The story of how Newton’s Apple Tree ended up growing in the garden of Bushy House is picked up first by fellow arcadian and frequenter of Chiswick House ‘Voltaire’ who in the year of 1727 first published the account of how Newton developed the law of gravity.
“Isaak Newton walking in his garden had the first Thought of his System of Gravitation, upon seeing an apple fall from a tree.”
Sadly, this iconic little apple tree was blown down in a tempest in the year 1820. Or so the story goes.
But the story doesn’t end there. Like a phoenix from the ashes parts of the roots were used to grow new trees from the fallen mother.
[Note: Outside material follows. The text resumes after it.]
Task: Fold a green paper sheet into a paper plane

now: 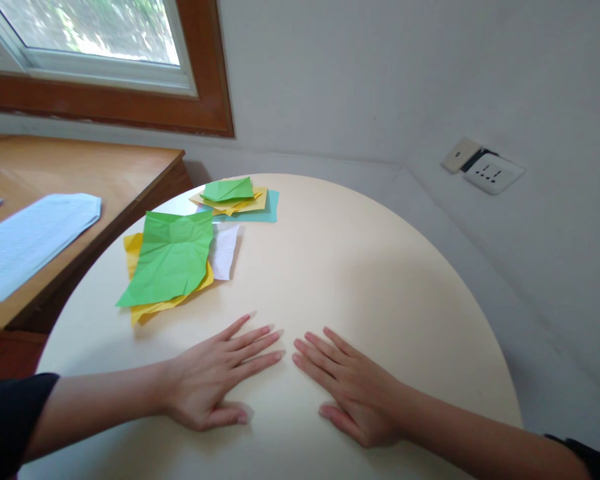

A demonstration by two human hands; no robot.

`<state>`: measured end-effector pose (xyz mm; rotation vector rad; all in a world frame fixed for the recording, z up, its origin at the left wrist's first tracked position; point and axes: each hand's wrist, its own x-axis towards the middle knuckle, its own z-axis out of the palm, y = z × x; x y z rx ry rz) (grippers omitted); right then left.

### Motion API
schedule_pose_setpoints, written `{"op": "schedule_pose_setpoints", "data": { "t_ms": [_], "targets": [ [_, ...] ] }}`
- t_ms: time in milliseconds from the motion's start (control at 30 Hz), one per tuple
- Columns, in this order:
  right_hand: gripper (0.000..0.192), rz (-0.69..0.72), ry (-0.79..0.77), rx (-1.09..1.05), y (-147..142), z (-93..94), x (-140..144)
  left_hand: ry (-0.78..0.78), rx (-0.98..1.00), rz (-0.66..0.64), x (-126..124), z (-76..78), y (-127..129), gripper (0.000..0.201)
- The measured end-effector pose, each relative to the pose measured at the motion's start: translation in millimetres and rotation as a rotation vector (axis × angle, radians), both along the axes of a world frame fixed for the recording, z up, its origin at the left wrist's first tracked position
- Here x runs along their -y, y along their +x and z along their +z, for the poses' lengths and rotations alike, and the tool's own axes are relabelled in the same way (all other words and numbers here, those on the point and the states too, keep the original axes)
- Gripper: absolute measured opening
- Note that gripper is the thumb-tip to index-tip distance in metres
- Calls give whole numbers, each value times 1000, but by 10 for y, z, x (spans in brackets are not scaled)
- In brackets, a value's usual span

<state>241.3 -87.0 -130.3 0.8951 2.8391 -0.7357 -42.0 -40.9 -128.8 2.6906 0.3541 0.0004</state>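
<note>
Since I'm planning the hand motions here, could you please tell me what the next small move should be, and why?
I'd probably lift the left hand toward the larger green sheet: it lies atop yellow paper, nearer that hand than the right hand, and both hands rest palm down on the table, holding nothing.

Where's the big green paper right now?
In the head view, the big green paper lies left of centre on yellow paper, beyond the left hand.

Left hand (pixel 210 377), near creased papers (pixel 173 260), and right hand (pixel 357 390) rest on a table (pixel 325 260).
</note>
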Motion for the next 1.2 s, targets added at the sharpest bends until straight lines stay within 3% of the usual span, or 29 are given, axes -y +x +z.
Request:
{"op": "schedule_pose_setpoints", "data": {
  "t_ms": [1200],
  "targets": [
    [66, -2, 3, -13, 5, -31, 1, 26, -38, -6, 7, 7, 5, 71]
  ]
}}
Many years later Kew Gardens received graftings from this same stock and the director at Kew sent one to the director of NPL, just along the river at Teddington.
It was planted in 1953 and continues to bear fruit to this day.
What this fascinating story shows is how much shared respect we as a nation have for trees. Should a famous event be linked with one then the specimen instantly takes on a hallowed aura and eternal fame. In the case of Newton’s apple tree it has attained a kind of immortality but was it the tree that transplanted itself to Arcadia to be born again from its roots in Lincolnshire with the assistance of men or the other way round?
A further philosophical ponderance is raised. With the original tree still growing in Newton’s garden in Lincolnshire, does that make this famous little tree in Teddington a copy, a clone of the original or is it one and the same tree existing in fractal space it being genetically identical rather than an offspring of the original?